The STL files accessed for this study lacked geometrical data for the iliac arteries. Further study on examples with more complex geometries should be conducted, such as AAAs that extend into the iliac arteries or those with short neck distance to the renal arteries, as most AAAs are not infrarenal. Furthermore, next to the wall thickness other metrics should be analyzed as well, such as inner diameter and location of branch vessels to give a more comprehensive evaluation of model accuracy. With regards to model accuracy evaluation, the final wall thickness measurements were compared to the STL file and not the CT scan geometry. Therefore, there could be geometrical errors associated with CAD file processing, such as errors from segmentation. As for the wall thickness measurements, using scissors to cut the model into sections may have influenced the measurement accuracy in case the sample was not cut in the axial plane. In the current study this effect is below the measurement threshold (<0.01 mm).

Overall, with the levels of transparency, flexibility and tear resistance provided by the 3D printed part, the patient-specific AAA model could potentially be used for surgical planning for individual patients as well as for surgeons practicing endovascular aneurysm repair stent graft.
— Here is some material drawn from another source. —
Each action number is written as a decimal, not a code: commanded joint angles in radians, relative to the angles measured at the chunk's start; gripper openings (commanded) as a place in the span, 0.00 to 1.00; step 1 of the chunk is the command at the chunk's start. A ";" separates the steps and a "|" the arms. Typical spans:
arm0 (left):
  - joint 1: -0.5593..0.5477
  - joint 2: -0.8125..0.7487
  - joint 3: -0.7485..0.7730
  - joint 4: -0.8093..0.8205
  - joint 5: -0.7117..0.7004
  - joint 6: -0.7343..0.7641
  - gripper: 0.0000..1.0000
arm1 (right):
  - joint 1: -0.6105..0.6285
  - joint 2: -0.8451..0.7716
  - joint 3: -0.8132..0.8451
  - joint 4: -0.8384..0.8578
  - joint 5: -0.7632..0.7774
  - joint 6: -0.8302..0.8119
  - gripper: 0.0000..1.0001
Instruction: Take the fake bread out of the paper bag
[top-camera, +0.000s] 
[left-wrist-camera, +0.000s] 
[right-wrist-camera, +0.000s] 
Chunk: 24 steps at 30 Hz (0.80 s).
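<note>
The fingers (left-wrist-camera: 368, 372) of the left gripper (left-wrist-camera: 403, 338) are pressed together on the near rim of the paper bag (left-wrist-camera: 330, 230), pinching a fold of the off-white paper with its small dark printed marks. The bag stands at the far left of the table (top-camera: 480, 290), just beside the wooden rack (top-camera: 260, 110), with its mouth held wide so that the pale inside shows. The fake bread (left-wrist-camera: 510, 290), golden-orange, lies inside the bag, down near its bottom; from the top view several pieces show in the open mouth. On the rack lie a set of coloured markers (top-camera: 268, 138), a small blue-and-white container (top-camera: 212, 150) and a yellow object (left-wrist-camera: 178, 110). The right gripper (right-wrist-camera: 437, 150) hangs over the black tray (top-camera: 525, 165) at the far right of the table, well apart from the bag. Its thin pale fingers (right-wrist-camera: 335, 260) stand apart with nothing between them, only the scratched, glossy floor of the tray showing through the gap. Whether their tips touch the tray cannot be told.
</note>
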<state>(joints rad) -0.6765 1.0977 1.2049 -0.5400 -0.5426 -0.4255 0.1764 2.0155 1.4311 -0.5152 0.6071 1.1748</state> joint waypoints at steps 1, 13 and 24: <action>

Different types of stent grafts exist such as passively fixating, hooked and barbed, and stents that utilize bifurcation to restrict migration. Models could be 3D printed for each of these scenarios for practice in identification, and to familiarize doctors with AAAs that could be difficult to visualize with only a 3D computer image. Conversely, due to lack of similarity to aortic properties, the 3D printed AAA model would not be useful for endovascular aneurysm repair simulation, peak wall stress or fluid flow testing.

Conclusions

This paper investigated fused deposition modelling (FDM) 3D printing method for manufacturing abdominal aortic aneurysm (AAA) physical models for rupture prediction and prevention. The Ultimaker 3 3D printer was used for rapid prototyping of a patient-specific AAA using a semi-transparent thermoplastic polyurethane filament together with a PVA filament, for water-soluble support structure generation. Experimentation with printing parameters found that an increase in printing nozzle temperature to 255 °C and an infill percentage of 100% increased the transparency while maintaining precision. Increasing printing speed was found to have a detrimental effect on precision, with a 90 mm/s speed yielding an 8.5% discrepancy between CAD and physical model wall thickness compared to an error lower than 0.01 mm when using a 30 mm/s printing speed.
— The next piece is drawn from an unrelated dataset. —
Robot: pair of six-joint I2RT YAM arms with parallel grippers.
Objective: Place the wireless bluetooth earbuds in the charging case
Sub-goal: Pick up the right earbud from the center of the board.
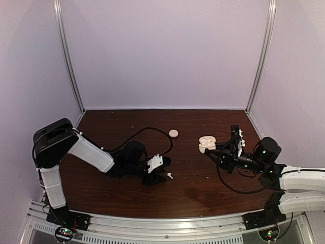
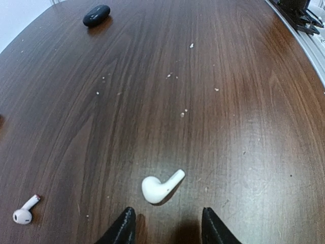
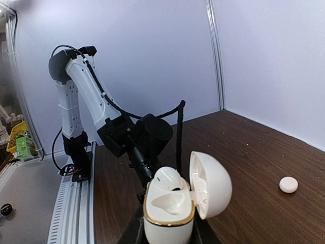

The final model had excellent accuracy (average wall thickness error of 2.5%), fair transparency (position of inserts could easily be discerned); good flexibility and high tear strength (found to be 83kN). This tear strength offers a particular advantage in allowing the placement of hooked or barbed stents inside the model without distorting the wall geometry.
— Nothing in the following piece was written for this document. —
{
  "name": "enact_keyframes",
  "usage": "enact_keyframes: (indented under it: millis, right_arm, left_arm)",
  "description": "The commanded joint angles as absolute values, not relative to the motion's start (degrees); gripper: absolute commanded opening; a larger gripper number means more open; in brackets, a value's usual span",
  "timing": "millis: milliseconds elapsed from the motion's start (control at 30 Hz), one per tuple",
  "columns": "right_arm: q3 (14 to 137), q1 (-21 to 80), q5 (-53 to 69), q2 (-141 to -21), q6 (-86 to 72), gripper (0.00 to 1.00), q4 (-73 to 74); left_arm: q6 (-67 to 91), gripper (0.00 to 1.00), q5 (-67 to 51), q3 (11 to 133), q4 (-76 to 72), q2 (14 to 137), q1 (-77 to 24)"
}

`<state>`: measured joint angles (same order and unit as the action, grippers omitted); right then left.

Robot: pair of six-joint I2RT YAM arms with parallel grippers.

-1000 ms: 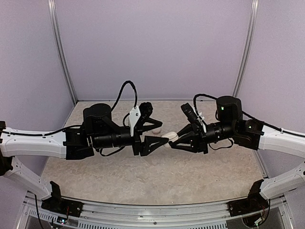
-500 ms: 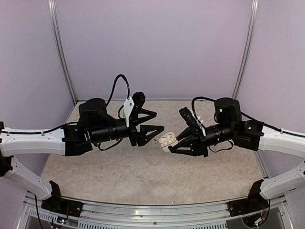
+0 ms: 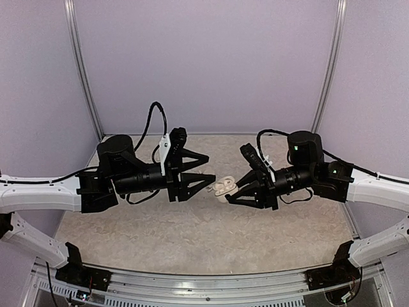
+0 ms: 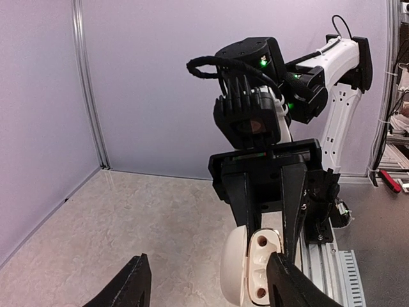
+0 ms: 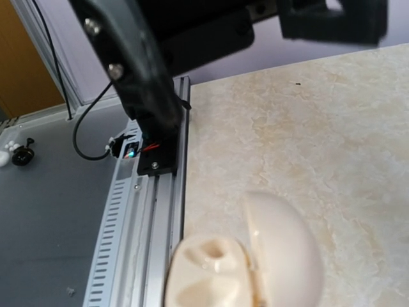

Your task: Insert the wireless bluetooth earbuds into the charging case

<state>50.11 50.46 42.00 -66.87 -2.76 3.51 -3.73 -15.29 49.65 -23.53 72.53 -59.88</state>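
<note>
Beige marbled desk (image 3: 211, 236) covers the floor of the booth. Nearest us, a slotted metal rail (image 3: 211, 286) runs along its front edge and carries the 2 arm bases. From there we follow the 2 white arms (image 3: 38, 192) inward to mid-desk, where the pincers face each other, close but apart. We see the left pincer (image 3: 211, 168) released, its 2 black fingers (image 3: 195, 155) spread wide with nothing between them, pointing toward the charging case (image 3: 223, 186). The right pincer (image 3: 231, 190) is clenched on that case, its fingers on either side of the welled half, holding it over the middle of the desk just beyond the left fingertips. The lid (image 4: 233, 268) stands swung open to one side, and from the left wrist we look straight at the 2 wells (image 4: 261, 242). Farther back, behind both arms, plain lilac walls (image 3: 204, 64) close the booth, with 2 metal posts (image 3: 83, 70) at the rear corners.
</note>
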Motion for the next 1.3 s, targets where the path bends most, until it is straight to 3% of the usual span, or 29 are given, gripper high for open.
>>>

Optimization of printing parameters allows for a geometrically accurate 3D patient-specific AAA model to be produced rapidly (in 25 h and 3 min) and at low cost (£4.50 per model) using a desktop FDM machine. While these FDM systems are unable to fully replicate the physical behaviors and mechanical properties required to replicate AAA analogues appropriate for conducting stress analyses or flow tests, once carefully optimized, they provide an efficient and highly accessible platform from which flexible and geometrically accurate AAA models can be produced. The 3D printed models resulting from this approach could be used for endovascular aneurysm repair education and planning.